NHK「BS世界のドキュメンタリー」枠で放送された、『カーボン・ラッシュ~CO2排出権ビジネスの実態~』(カナダByron A .Martin Productions / Wide Open Exposure Productions制作、2012年)を観る。(>> リンク)
番組は、冒頭に、スコットランドにおけるCO2多量排出企業を横目に見つつ、また、ロンドンにあるヨーロッパ気候取引所(ECX)(一度訪問したことがある)の看板をことさらに示しつつ、環境NGOの人間が、CO2排出源からの直接削減以外は信用ならないと言うところからはじまる。環境経済の手法を端から否定しているわけであり、それは、論理ではなく、知識に裏付けられない感覚に基づいていることがわかる。
おそらく、この手の人にとっては、産業活動やオカネが環境と関連付けられることが我慢ならないのだろう。環境対策のコストを内部化し、経済の流れに乗せるということなど、受け入れられないに違いない。
そして、実際にCO2を削減する事業の実例として挙げられるのは、ブラジルにおけるユーカリ植林、インドにおけるRDF製造、ホンジュラスにおけるアブラヤシによる還元剤製造である。
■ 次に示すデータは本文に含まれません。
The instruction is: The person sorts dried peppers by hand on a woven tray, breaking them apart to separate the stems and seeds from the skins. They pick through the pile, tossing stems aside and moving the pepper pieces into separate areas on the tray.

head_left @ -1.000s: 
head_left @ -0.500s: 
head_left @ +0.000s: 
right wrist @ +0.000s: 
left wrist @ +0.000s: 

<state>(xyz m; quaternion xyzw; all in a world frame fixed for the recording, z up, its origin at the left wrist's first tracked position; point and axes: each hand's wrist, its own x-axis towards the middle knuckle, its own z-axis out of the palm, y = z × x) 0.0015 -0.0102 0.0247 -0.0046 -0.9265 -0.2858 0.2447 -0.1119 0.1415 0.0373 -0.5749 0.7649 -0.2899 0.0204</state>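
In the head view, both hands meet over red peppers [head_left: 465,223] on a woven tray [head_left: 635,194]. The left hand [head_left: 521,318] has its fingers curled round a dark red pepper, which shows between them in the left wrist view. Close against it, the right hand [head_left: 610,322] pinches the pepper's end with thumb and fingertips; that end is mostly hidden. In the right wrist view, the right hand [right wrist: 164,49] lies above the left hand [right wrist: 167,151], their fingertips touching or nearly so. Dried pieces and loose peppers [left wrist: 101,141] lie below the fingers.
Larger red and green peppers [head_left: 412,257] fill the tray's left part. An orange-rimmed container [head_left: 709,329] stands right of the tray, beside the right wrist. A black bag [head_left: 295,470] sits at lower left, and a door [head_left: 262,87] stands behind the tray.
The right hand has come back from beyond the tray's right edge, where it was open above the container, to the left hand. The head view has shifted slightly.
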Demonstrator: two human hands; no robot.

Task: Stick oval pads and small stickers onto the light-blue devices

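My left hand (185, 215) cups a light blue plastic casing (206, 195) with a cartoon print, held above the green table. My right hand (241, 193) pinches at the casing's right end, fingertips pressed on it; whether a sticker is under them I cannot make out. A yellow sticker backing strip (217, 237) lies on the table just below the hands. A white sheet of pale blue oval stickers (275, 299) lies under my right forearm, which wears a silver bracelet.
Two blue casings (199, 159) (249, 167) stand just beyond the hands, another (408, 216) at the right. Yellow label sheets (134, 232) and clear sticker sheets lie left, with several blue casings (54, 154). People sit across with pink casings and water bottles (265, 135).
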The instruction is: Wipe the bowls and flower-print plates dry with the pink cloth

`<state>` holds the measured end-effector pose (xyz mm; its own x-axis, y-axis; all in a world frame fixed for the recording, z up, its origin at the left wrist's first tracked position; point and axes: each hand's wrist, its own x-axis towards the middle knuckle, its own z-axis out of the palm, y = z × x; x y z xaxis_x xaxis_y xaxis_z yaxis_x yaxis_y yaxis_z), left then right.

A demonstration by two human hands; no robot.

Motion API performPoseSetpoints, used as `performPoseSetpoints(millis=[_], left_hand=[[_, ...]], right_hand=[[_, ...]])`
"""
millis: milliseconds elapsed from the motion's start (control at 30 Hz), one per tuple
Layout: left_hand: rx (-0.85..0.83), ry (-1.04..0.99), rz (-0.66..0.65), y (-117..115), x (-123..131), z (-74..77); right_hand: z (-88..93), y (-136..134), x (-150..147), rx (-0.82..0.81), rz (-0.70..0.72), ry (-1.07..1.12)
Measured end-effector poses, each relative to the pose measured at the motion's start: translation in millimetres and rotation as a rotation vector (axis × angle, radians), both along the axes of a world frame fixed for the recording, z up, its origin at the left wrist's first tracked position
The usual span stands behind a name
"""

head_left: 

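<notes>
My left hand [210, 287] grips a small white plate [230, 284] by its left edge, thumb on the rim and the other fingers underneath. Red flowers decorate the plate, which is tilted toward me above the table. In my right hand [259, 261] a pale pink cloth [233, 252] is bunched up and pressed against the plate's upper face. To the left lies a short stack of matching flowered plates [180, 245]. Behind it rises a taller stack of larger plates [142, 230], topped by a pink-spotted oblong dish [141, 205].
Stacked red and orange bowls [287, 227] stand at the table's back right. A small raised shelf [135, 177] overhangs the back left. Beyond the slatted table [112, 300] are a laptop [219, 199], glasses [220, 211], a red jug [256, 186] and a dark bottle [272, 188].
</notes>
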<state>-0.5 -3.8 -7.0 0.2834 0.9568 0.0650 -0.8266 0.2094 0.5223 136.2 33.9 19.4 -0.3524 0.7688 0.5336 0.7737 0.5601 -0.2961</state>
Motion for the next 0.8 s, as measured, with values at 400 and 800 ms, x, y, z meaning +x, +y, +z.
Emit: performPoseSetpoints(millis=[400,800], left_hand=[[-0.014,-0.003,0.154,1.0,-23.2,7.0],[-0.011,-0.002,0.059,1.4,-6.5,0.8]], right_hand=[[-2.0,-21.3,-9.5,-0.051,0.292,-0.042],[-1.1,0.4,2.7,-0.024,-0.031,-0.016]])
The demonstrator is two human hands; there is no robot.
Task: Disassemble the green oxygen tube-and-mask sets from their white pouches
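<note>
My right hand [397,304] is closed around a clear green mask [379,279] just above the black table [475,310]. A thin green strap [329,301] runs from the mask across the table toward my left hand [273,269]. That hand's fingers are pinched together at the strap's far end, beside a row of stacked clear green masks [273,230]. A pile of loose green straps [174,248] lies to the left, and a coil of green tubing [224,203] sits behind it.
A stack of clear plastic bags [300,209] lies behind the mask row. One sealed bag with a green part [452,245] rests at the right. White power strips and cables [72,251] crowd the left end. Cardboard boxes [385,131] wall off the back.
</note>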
確かに、ユーカリ、パームともに生態系に悪影響を与えかねない植林の樹種であることは以前から知られている。また、RDFも条件が整わない限り無駄な事業になりうることも知られている。しかし、これらが不適切な事業であるということであって、それ以上ではない。こういった事業への参加を、欧州の企業も日本企業も回避することが多いことを、知らないのだろうか?
こんなドキュメンタリーはダメダメ。